In the shorter term, his team is looking at ways in which relatively simple drugs – ibuprofen is the example they are using – might be successfully produced in their 3D printer or portable “chemputer”. If that principle can be established, then the possibilities suddenly seem endless. “Imagine your printer like a refrigerator that is full of all the ingredients you might require to make any dish in Jamie Oliver’s new book,” Cronin says. “Jamie has made all those recipes in his own kitchen and validated them. If you apply that idea to making drugs, you have all your ingredients and you follow a recipe that a drug company gives you. They will have validated that recipe in their lab. And when you have downloaded it and enabled the printer to read the software it will work. The value is in the recipe, not in the manufacture. It is an app, essentially.”
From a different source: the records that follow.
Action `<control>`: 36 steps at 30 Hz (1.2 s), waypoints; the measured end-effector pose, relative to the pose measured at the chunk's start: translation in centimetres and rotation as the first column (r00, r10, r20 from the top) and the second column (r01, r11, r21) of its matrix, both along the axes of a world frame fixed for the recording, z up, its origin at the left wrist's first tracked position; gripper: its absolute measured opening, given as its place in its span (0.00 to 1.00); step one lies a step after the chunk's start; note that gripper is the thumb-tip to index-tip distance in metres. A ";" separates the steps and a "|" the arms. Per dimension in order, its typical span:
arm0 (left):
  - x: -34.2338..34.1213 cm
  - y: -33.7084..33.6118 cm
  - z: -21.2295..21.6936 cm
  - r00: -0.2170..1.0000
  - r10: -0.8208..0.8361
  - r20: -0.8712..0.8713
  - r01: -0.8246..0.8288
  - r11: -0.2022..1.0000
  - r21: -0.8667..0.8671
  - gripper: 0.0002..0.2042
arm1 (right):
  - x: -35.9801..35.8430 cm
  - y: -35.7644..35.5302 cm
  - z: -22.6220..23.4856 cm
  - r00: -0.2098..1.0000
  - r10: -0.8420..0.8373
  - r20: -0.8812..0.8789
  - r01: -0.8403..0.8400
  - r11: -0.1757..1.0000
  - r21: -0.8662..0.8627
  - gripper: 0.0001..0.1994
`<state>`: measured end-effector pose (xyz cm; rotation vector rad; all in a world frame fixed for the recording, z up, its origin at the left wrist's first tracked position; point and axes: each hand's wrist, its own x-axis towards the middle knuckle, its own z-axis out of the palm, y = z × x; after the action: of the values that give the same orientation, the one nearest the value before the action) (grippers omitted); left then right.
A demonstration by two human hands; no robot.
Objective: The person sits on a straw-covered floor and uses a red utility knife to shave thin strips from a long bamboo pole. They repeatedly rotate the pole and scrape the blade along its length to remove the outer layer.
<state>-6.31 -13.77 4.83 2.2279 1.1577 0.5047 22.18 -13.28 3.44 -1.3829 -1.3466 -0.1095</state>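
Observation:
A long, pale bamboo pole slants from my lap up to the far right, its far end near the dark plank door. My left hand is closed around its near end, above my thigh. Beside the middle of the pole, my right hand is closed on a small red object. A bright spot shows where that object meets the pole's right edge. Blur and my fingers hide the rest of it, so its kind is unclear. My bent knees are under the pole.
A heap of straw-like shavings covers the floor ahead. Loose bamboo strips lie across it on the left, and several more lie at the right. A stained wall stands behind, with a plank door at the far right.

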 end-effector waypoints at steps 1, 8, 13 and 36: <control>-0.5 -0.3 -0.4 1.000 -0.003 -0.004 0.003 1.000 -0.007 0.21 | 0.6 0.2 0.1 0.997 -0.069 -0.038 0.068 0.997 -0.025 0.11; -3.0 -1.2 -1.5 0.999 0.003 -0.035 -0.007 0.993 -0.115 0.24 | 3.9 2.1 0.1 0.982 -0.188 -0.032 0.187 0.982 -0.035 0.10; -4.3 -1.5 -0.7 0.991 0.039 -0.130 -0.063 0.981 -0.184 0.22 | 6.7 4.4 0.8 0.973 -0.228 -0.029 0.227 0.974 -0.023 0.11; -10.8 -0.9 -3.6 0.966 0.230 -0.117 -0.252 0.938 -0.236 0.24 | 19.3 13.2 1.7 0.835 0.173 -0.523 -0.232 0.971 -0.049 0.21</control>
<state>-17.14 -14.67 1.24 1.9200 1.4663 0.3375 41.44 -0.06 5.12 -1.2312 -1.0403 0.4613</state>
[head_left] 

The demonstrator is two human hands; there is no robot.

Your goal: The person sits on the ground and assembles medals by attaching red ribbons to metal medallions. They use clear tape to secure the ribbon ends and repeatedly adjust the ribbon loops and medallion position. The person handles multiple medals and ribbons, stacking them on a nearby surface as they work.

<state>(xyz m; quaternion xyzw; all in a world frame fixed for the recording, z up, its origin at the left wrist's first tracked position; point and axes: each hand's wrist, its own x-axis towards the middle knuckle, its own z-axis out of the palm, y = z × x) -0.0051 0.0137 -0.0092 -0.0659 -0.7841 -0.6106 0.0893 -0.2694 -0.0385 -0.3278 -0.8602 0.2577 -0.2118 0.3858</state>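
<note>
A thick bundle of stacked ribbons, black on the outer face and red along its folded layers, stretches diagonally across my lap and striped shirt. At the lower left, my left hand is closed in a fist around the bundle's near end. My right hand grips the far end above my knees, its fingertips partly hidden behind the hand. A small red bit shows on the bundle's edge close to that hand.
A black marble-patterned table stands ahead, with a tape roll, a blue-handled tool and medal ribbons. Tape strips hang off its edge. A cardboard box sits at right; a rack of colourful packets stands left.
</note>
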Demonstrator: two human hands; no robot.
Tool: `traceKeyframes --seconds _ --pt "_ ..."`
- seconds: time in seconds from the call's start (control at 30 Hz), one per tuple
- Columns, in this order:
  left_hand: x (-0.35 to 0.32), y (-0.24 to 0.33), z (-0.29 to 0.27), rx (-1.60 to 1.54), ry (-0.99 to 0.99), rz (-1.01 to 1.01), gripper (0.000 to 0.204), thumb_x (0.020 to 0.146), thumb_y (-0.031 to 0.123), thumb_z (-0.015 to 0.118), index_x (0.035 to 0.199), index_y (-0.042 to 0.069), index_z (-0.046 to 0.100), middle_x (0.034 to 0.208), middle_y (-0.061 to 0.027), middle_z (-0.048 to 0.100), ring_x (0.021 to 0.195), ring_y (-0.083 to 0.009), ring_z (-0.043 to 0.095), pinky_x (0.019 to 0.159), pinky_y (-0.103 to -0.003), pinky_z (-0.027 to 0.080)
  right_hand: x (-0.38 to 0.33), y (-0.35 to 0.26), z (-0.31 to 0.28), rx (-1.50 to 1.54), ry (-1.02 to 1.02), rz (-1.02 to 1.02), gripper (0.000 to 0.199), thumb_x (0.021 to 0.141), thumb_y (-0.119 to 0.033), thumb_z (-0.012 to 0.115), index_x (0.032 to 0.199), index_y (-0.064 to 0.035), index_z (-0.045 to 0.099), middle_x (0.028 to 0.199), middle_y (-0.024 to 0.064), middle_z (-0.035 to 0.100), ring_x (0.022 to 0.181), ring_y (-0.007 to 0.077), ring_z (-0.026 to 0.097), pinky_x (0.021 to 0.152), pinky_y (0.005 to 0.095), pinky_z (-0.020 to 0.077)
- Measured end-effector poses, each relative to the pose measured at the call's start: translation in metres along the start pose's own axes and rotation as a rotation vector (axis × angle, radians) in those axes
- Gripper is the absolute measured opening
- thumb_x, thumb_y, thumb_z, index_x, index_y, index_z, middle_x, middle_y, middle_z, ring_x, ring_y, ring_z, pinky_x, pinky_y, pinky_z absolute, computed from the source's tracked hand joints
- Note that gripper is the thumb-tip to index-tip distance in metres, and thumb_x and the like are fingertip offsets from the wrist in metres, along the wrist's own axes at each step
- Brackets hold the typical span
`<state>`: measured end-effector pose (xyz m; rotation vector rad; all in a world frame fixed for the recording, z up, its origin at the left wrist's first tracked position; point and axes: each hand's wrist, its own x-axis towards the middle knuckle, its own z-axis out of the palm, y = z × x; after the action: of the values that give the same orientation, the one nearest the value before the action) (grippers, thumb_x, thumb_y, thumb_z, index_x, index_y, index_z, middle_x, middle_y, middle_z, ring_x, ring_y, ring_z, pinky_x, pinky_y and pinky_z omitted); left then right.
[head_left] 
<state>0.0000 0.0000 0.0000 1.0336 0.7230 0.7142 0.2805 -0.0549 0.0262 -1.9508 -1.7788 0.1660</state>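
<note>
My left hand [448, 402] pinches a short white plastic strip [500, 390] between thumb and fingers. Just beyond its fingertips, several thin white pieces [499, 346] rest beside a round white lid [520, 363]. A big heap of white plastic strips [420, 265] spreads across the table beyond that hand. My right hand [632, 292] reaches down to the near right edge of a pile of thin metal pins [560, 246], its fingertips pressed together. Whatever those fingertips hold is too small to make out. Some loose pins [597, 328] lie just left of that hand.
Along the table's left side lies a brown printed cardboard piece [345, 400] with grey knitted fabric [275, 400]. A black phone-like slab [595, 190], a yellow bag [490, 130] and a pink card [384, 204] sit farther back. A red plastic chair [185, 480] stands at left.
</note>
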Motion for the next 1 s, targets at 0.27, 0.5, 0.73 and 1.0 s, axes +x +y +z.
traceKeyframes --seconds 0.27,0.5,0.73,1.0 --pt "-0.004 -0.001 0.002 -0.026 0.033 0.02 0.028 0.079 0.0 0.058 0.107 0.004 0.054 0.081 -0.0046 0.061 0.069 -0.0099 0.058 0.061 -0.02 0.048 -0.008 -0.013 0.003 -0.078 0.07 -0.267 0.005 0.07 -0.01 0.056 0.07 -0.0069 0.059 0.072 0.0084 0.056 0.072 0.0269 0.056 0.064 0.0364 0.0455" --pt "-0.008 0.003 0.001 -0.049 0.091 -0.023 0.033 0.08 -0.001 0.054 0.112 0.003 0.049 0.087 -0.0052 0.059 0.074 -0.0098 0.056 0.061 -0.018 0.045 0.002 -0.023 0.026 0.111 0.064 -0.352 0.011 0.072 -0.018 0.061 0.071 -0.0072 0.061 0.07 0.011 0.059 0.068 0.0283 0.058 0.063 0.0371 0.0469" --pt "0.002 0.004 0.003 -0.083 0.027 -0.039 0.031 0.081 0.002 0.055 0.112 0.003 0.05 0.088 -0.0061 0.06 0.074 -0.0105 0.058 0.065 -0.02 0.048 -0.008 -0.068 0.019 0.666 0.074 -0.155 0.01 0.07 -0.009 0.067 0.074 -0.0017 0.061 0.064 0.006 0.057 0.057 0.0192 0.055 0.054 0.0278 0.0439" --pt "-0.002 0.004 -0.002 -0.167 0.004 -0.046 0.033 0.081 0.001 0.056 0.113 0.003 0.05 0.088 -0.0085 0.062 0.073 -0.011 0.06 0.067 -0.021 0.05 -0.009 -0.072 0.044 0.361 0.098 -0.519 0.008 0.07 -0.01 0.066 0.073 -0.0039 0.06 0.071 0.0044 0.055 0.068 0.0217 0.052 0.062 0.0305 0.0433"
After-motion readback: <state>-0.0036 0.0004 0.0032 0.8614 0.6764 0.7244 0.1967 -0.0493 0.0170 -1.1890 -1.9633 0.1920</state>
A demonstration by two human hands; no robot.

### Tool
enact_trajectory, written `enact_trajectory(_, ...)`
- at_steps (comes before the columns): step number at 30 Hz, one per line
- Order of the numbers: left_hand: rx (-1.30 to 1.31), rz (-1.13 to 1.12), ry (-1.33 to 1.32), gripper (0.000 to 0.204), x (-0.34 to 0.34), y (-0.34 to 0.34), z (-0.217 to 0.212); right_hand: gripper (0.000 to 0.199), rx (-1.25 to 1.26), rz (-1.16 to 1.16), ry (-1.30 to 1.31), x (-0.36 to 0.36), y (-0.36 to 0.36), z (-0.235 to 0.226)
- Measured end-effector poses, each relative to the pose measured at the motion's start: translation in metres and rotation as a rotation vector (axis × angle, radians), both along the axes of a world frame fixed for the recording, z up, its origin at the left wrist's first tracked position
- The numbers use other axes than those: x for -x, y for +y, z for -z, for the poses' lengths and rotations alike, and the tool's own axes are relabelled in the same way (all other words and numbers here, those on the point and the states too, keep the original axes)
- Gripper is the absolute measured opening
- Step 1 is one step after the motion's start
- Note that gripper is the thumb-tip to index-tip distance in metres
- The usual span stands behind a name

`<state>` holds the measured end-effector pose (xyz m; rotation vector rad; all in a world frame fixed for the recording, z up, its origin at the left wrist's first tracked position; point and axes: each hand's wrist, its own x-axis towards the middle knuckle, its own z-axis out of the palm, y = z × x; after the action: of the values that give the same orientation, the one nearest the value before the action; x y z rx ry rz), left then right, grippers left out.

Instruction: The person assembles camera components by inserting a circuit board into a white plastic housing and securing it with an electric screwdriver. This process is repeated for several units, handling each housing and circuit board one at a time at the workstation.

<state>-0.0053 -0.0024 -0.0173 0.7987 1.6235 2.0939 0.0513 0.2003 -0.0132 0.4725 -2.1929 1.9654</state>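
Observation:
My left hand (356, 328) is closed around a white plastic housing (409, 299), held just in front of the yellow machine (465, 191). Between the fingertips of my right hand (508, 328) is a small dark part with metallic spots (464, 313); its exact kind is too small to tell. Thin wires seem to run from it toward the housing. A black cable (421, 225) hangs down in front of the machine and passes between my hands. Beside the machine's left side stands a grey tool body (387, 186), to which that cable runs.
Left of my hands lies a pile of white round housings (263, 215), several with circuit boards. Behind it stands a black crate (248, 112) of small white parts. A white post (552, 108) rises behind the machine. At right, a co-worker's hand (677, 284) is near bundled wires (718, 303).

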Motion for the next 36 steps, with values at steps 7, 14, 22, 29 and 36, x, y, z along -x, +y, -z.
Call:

What would this mean? Well for a start it would potentially democratise complex chemistry, and allow drugs not only to be distributed anywhere in the world but created at the point of need. It could reverse the trend, Cronin suggests, for ineffective counterfeit drugs (often anti-malarials or anti-retrovirals) that have flooded some markets in the developing world, by offering a cheap medicine-making platform that could validate a drug made according to the pharmaceutical company’s “software”. Crucially, it would potentially enable a greater range of drugs to be produced. “There are loads of drugs out there that aren’t available,” Cronin says, “because the population that needs them is not big enough, or not rich enough. This model changes that economy of scale; it could makes any drug cost effective.”
Not surprisingly Cronin is excited by these prospects, though he continually adds the caveat that they are still essentially at the “science fiction” stage of this process. Aside from the “personal chemputer” aspect of the idea, he is perhaps most enthused about the way the reactionware model could transform the process of drug discovery and testing. “Over time it may redefine how we make molecules,” he believes. “In particular we can think about doing complex reactions in the presence of complex chemical baggage like a cell, and at a fraction of the current cost.” Printed reactionware could vastly speed up the discovery of new proteins and even antibiotics. In contrast to existing technologies the chemical “search engine” could be combined with biological structures such as blood vessels, or pathogens, offering a way to quickly screen the effects of new molecular combinations.”